AmResearch

IHH Healthcare - On point at the 9M mark HOLD

kiasutrader
Publish date: Fri, 27 Nov 2015, 06:23 PM

- We maintain HOLD on IHH Healthcare Bhd with a higher SOP-based fair value of RM6.40/share (vs. RM5.55/share earlier) as we roll forward our base year to FY16F.

- For the 9M period, IHH Healthcare reported a healthy 27% rise in core earnings to RM685mil. This is on the back of a 14% topline improvement and EBITDA growth of 13%. Annualised, core earnings are within both our and market expectations. 9M EBITDA margin was sustained at 24.8% (vs. 25% a year earlier).

- Sequentially, 3Q core earnings fell 5% to RM223mil in tandem with a 1.4% dip in revenue. This is expected as 3Q is generally a slower quarter due to the summer months in Turkey and holidays (e.g. Eid/Hari Raya celebrations).

- Nevertheless, 3Q core earnings rose 26% on a YoY basis, partly due to a reversion of over-provision of tax of RM15.2mil and exclusion of EIs (unrealised exchange loss of net borrowings).

- The breakdown of YoY revenue intensities and inpatient admissions growth for 3Q as follow:- (i) Inpatient volumes: Singapore (+0.7%), Malaysia (-0.2%) Acibadem (-4.7%); and (ii) Revenue intensities: Singapore (+3%), Malaysia (+10%), Acibadem (+20%).

- The topline growth was mainly driven by continued rampup at its existing hospitals and the newer ones. The muted volumes growth was also compensated by higher revenue intensities as more complex cases were undertaken.
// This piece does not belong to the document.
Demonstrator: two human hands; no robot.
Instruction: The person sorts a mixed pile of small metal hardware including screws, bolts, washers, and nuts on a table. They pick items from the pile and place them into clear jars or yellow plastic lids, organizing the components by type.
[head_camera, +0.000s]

- Notably, Acibadem Atakent hospital contributed RM3.7mil during the quarter (vs. loss of RM0.3mil a year earlier). Continental Hospitals (acquisition completed in March) also contributed RM15.9mil revenue and RM0.1mil EBITDA in 3Q.
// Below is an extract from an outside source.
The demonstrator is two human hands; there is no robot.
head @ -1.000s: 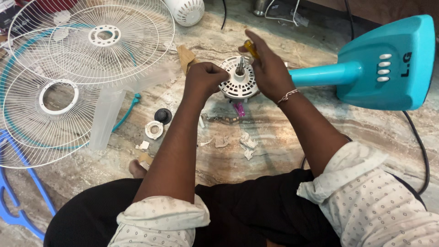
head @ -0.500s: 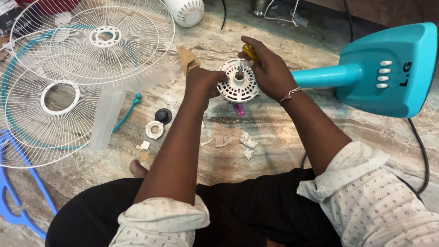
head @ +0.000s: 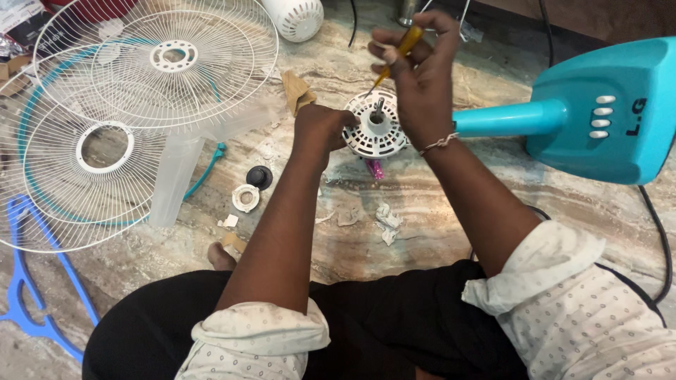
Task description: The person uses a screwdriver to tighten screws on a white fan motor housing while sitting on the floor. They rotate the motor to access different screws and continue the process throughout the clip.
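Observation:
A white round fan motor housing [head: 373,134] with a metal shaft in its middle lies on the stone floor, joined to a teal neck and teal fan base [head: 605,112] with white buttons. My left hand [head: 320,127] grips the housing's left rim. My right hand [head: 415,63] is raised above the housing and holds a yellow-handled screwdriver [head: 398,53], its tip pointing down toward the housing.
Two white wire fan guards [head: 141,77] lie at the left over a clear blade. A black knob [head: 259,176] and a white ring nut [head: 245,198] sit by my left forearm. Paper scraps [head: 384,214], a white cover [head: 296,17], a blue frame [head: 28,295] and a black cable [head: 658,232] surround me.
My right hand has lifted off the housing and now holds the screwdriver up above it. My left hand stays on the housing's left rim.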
- During the quarter, IHH commenced operations for Acibadem Bodrum (Oct) and Glenagles Medini (11 Nov). The latter currently has 40 operating beds (out of 150 planned).

- All in, IHH’s performance remains on track on the back of higher revenue intensity, expanding capacity and stronger operating leverage.

- We maintain HOLD as we deem it to be fairly valued at 46x FY16 PE (vs. the regional peers’ average of 47x). Our higher fair value results from a higher EV/EBITDA multiple of 25x (vs. 24x earlier) for its M’sia and Spore operations and as we roll-forward the base year to FY16F.